Below are the parameters used in the create webhook command:

  • `name`: Name of the webhook.
  • ‘events’: Events that will trigger the webhook We’ve provided ‘start-test’ and ‘end-test-success’ which means this will trigger every time a test starts and test finishes successfully.
  • ‘selector’: The resource for which the webhook will be configured, in this case, it’s the curl-test that we’ve created.
  • ‘header’: The header parameters for the request, application/json in this case.
  • `payload-template`: The payload that you want to send, We’re creating a `webhook.tpl` file with the content and later deleting it once the webhook is created.
  • ‘uri’: Slack endpoint URL.

The webhook is created after you execute the above command.

At this point, we have three webhooks created.

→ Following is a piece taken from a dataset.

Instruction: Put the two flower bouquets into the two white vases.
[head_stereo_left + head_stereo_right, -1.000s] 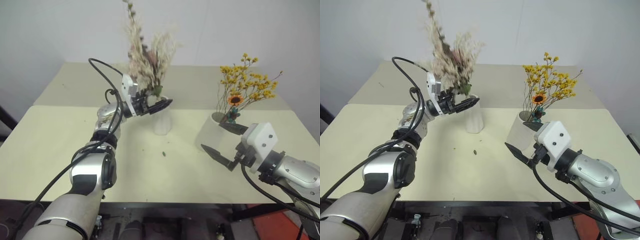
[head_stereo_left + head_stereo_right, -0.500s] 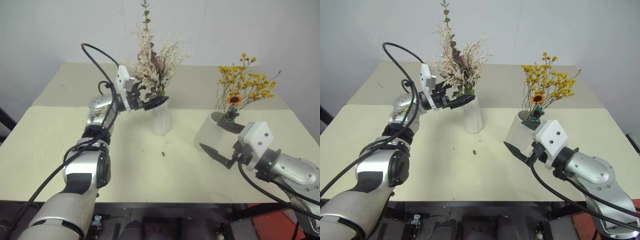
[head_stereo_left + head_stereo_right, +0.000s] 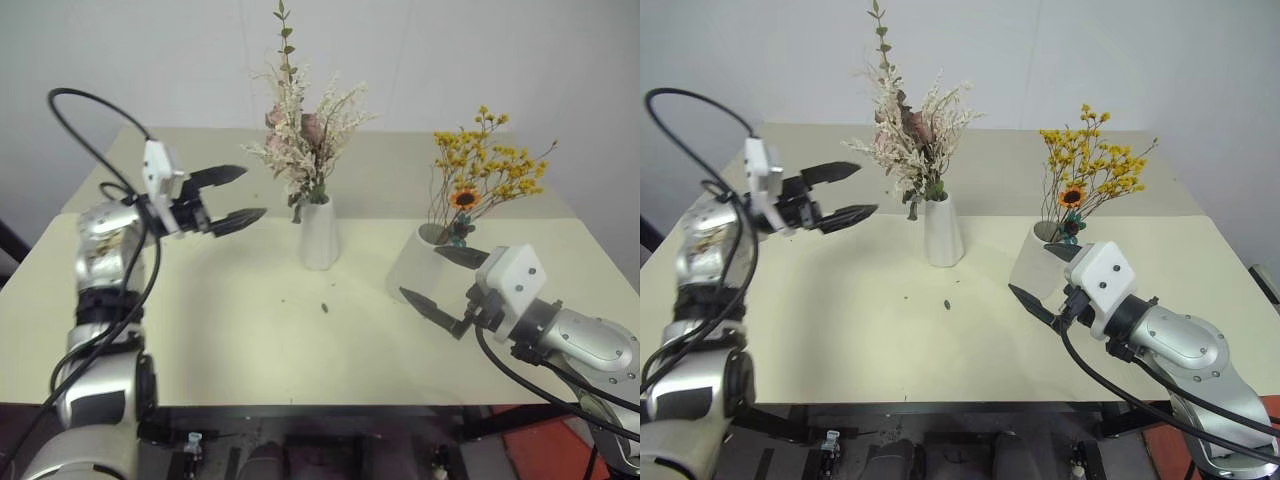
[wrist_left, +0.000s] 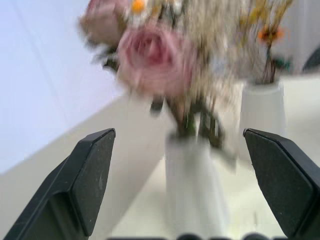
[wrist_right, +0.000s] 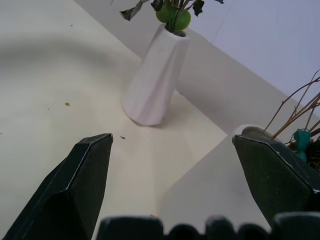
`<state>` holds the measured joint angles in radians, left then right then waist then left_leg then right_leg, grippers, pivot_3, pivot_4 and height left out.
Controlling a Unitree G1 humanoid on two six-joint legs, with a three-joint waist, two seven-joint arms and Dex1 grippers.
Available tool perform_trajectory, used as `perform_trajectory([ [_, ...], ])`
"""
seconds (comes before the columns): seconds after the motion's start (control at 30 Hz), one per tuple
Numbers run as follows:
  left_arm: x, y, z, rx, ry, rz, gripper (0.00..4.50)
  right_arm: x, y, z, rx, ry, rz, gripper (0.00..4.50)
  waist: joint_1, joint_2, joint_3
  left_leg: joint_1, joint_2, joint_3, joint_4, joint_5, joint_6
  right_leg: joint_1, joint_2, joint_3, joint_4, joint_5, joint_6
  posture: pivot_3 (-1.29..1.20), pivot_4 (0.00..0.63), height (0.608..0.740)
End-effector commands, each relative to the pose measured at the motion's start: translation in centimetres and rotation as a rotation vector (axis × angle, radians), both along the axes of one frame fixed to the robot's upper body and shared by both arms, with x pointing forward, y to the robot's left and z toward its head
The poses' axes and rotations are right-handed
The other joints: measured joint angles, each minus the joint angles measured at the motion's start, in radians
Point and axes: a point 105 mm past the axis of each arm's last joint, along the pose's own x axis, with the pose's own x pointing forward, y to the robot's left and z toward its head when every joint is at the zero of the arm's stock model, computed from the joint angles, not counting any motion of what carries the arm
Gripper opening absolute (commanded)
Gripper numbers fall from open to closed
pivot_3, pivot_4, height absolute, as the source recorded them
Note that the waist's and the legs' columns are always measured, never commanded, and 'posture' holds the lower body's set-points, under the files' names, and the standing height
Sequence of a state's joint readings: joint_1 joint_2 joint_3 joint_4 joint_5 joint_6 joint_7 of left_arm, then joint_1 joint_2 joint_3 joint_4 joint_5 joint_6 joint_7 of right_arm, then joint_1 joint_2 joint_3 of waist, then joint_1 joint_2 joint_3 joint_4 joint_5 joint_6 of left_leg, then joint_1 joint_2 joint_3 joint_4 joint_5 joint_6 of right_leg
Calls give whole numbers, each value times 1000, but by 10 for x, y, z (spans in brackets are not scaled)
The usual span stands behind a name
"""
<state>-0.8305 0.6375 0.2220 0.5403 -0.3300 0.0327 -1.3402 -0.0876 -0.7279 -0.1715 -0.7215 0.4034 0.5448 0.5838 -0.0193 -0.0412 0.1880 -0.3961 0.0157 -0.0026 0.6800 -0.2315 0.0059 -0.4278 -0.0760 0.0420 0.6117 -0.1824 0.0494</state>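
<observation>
The left gripper [image 3: 228,195] has been pulled back from the pink-cream bouquet [image 3: 303,140] toward the left edge of the table [image 3: 180,330]; 1 second ago its fingers were at the stems just above the slim vase [image 3: 319,233], now they are well apart from it and nothing is carried. The bouquet has been left standing upright in the slim vase, near the middle of the table, slightly toward the far edge. That release is read as the second placement completed: the yellow-orange bouquet [image 3: 487,172] with its small sunflower already sits in the wider leaning vase [image 3: 420,266] toward the right edge, so 2 bouquets are in 2 vases and the task is judged essentially done, only arm retraction remaining. Left fingers: spread wide, empty, touching nothing; in the left wrist view both tips frame the vase and blooms with open space between. The right gripper [image 3: 447,282] has not moved; its fingers are also spread wide, holding nothing, 1 tip near the rim of the wider vase and the other beside its wall; contact cannot be told. A few small flecks of debris lie on the table in front of the slim vase.
</observation>
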Motion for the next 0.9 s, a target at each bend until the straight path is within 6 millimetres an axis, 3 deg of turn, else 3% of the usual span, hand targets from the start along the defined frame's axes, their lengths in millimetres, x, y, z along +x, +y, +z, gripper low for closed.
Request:
perform_trajectory([
  [0.03, -22, 10, 18, 29, -70, 4, 4480, -3, -4, 10, -7, -47, 4, 4500, 3, 0, 0, 0, 0, 0, 0, 0, 0, 0, 0, 0, 0, 0, 0, 0, 150, 740],
  [0.2, -65, 19, 26, 38, -60, -80, 4480, -14, -32, 12, -24, 31, 3, 4500, 11, 0, 0, -1, 0, 0, 0, 0, 0, 0, -1, -1, -1, 0, 0, 0, 150, 740],
  [0.37, -83, 31, 25, 84, -39, -36, 4480, -30, -69, 9, -75, 145, -17, 4500, 8, 0, 0, 3, 1, 1, -1, 0, 0, 2, -1, -1, -1, -1, -1, 0, 150, 740],
  [0.53, -94, 38, 12, 120, -2, 2, 4480, -42, -104, 8, -121, 238, -84, 4500, 6, 0, 0, 7, 2, 2, -2, 0, 0, 5, 0, 0, 0, -5, -7, 0, 150, 740],
  [0.77, -97, 35, 11, 106, -3, 17, 4480, -49, -145, 18, -143, 292, -198, 4500, 7, 0, 0, 6, 2, 2, -2, 0, 0, 4, 0, 0, -1, -5, -7, 0, 150, 740],
  [0.9, -96, 33, 11, 106, -11, 22, 4480, -50, -151, 21, -134, 307, -215, 4500, 6, 0, 0, 6, 2, 3, -2, 0, 0, 4, 0, 0, -1, -6, -7, 0, 150, 740],
])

One for Grafana, which we created from the dashboard, and the other for Slack, which we created using CLI and dashboard. We can confirm the same on the dashboard as well.

Testing the Webhook

Now that we have configured the two webhooks, Grafana and Slack, it’s time to test the webhook. In order to do that, simply run the curl-test that we’ve created. 

When the test fails, you’ll see an incident on the Grafana incident dashboard. You can click on the individual incident to get more details, assign it to other members, etc.

When the test passes, you’ll get a notification in the Slack channel with the message “Test succeeded”. 

That’s how easy it is to configure webhooks in Testkube. We learned how to integrate with Grafana and Slack and send event notifications on test failures and successes. You can similarly configure it for other applications and utilize the benefits of webhooks.


Testkube changes the way you test with webhooks to test more efficiently. Webhooks in Testkube provide you with real-time insights and automation capabilities that streamline your Kubernetes testing workflows. You can keep your applications informed about test status updates, prompting immediate response and swift actions when needed.

Moreover, Webhooks allow you to seamlessly integrate with your preferred incident management and communication tools without the need for complex configuration. This helps streamline collaboration and adds automation to make your testing more efficient and effective. 

Get started with Testkube and Try out Webhooks in Testkube for your use cases to see how they help you integrate with other tools and improve collaboration. You can also join our Slack community for guidance and support.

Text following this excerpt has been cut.